Sundance Oil Co. v. Aztec Pipe and Supply Co., Inc., B-7752

Decision Date15 November 1978
Docket NumberNo. B-7752,B-7752
Citation576 S.W.2d 780
PartiesSUNDANCE OIL COMPANY, Petitioner, v. AZTEC PIPE AND SUPPLY COMPANY, INC., Respondent.
CourtTexas Supreme Court

Byrnes, Myers, Adair, Campbell & Sinex, Jay S. Siskind, Houston, for petitioner.

Sam E. Dunn and S. P. Dunn, Orange, for respondent.

PER CURIAM.

Sundance Oil Company, the petitioner, brought suit upon a sworn account under Texas Rules of Civil Procedure 185 for certain pipe and equipment it claims it sold to Aztec Pipe and Supply Company, Inc., the respondent. The respondent filed a general denial that normally would not be sufficient under Texas Rules of Civil Procedure 185 to deny the account. The trial court granted petitioner's motion for summary judgment. The court of civil appeals reversed in Aztec Pipe and Supply Co. v. Sundance Oil Co., 568 S.W.2d 401 (Tex.Civ.App. Houston (1st Dist.) 1978), reasoning that the respondent was a stranger to the transaction and a sworn denial was not required.

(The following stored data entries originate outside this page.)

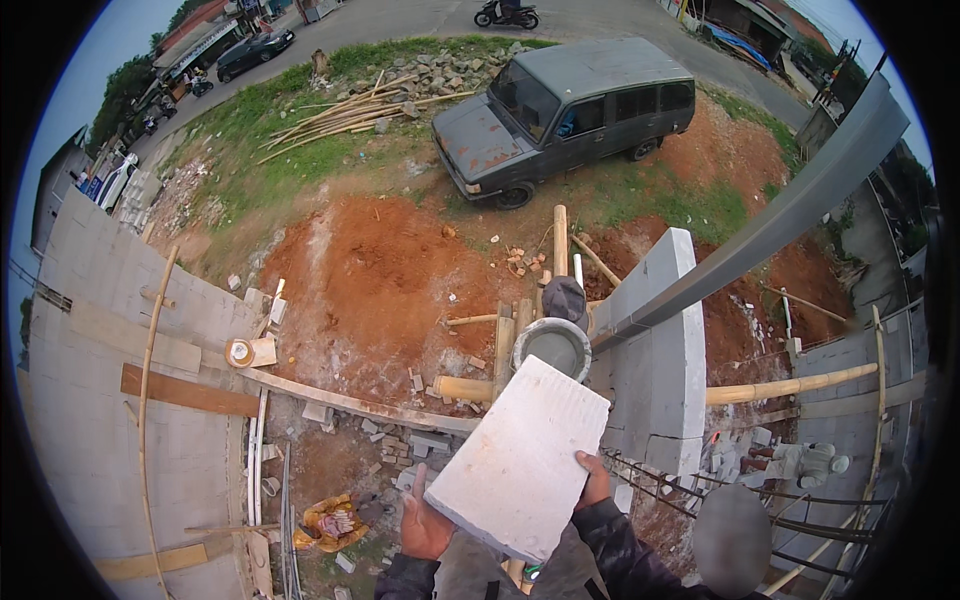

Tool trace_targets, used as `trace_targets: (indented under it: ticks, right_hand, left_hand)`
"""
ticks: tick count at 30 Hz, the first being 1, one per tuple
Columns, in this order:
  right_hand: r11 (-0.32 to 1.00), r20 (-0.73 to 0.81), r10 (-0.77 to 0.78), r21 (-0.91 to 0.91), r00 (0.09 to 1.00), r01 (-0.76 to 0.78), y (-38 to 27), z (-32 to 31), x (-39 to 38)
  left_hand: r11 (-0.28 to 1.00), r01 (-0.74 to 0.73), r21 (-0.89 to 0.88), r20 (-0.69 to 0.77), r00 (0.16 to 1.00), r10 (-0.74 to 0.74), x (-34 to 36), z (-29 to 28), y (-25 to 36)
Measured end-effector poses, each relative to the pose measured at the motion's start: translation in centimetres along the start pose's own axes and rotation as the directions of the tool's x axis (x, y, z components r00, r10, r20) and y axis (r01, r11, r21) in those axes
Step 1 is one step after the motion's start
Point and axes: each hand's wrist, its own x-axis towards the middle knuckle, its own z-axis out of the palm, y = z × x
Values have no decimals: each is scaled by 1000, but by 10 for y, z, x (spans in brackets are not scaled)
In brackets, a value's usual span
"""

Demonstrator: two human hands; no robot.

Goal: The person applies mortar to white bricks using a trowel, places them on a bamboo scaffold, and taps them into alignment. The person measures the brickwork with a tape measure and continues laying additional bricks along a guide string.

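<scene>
Outdoor building site: red soil (370,280) ahead, grass (650,190) beyond it, then a road (400,42) along the top with a parked-looking car (255,56) and a motorbike (506,14). Grey van (575,118) stands on the grass, rust patches on its bonnet. Bamboo poles (340,128) lie in a loose heap left of the van, stones (455,75) beside them.

Block (525,455): pale, flat-faced, rough along one edge; held up in front of the body, tilted in view, broad face toward the camera. Its far corner overlaps the near side of the bucket (520,352) in this view; contact between the two cannot be determined.

Right hand (593,482): closed on the block's right edge, thumb over the broad face, dark sleeve behind. Left hand (425,525): open, fingers extended, palm turned inward at the block's near left corner; how much weight it bears cannot be told.

Bucket contents: grey wet mix (563,347). Dark cap (565,300) just behind it; what is under the cap is hidden.

Right of the bucket: upright block wall (665,370), with a long grey beam (770,215) slanting past it toward the upper right. Further right and lower, a worker (800,465) in pale clothing, near dark rods (820,530). Left side: another wall (110,275). Yellow sack (328,520) on the ground, lower left, amid rubble.
</scene>
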Motion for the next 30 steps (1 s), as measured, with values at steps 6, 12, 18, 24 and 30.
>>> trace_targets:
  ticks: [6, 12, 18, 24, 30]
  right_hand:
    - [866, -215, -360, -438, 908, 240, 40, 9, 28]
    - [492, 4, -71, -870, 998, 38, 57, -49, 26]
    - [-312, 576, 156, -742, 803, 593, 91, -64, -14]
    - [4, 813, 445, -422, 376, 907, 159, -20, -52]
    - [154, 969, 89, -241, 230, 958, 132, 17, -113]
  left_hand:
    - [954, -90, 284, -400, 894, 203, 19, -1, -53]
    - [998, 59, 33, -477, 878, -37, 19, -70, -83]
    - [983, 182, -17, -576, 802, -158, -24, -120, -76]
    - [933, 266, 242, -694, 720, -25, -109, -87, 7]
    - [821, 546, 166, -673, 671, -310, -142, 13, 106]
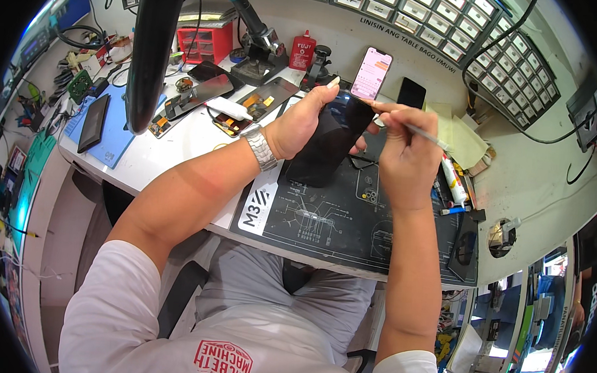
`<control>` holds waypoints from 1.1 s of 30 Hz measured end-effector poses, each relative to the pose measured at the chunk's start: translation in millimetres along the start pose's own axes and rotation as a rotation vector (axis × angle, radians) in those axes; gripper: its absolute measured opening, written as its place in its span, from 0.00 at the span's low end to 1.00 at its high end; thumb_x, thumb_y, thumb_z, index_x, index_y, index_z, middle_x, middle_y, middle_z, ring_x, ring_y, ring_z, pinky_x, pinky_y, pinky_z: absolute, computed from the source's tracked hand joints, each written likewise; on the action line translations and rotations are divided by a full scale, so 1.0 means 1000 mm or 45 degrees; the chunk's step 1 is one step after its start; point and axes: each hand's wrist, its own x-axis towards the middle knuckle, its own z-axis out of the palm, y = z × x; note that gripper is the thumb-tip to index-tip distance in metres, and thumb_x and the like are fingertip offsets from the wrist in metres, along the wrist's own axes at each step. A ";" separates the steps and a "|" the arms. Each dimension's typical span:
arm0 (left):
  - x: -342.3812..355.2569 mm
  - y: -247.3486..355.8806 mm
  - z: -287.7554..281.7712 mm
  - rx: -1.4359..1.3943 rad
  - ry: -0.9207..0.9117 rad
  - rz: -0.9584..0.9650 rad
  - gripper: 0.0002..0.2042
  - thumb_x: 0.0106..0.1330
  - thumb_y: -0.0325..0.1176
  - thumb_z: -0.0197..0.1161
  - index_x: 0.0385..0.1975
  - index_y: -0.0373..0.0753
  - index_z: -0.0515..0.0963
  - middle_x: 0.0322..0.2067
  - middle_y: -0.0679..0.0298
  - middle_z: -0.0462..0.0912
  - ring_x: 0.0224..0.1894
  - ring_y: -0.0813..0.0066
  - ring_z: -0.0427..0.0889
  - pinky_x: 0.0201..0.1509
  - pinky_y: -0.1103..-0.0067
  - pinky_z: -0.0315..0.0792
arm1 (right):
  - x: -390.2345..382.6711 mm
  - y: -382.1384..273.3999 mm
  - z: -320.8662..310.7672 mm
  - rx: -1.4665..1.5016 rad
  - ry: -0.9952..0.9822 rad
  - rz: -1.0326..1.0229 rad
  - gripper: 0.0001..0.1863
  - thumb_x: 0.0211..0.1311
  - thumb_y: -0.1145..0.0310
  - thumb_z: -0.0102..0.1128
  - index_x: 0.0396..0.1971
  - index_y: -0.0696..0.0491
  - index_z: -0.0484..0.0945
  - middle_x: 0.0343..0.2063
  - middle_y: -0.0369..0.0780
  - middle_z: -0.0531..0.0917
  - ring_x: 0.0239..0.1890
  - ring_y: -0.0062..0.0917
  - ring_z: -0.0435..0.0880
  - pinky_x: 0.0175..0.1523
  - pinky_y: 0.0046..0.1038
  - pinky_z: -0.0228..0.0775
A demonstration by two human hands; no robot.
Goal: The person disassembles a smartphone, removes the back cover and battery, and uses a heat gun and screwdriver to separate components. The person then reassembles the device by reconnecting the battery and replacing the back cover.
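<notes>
Keep the left hand [300, 122] clamped around the dark phone [328, 144], tilted up just above the black work mat [351, 219], and steady the thin tool [419, 132] pinched in the right hand [405, 151] against the upper edge, pressing lightly.

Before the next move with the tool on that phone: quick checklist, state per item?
1. Left hand gripping the black phone: ok, fingers wrap its upper edge.
2. Right hand holding the thin metal tool: ok, pinched between the fingertips.
3. Tool tip seated on the phone's edge: cannot tell, fingers hide it.
4. Phone supported over the dark work mat: ok, lower end is at the mat.
5. Lit phone propped behind: ok, apart from both hands.
6. Glue tube beside the right hand: ok, lying off to the side.
</notes>
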 end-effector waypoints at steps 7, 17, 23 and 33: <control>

The judgment of the court below is correct because the invoice or "joint interest statement" upon which the petitioner relies contains not only the name of Aztec Pipe and Supply Company, but also the name of another company, Dynamic Exploration, thus raising a fact question as to which company actually is indebted to the petitioner. There being a fact question as to whether the defendant was a party to the transaction evident from the face of the plaintiff's own invoices, the sworn account is not considered as prima facie proof of the debt. Therefore, a sworn denial is not required in order for the respondent to controvert or disprove the account. Eng v. Wheeler, 302 S.W.2d 70 (Tex.Civ.App. San Antonio 1957, writ dism'd); and Boysen v. Security Lumber, Inc., 531 S.W.2d 454 (Tex.Civ.App. Houston (14th Dist.) 1975, no writ). The petitioner's application for writ of error must be refused, no reversible error.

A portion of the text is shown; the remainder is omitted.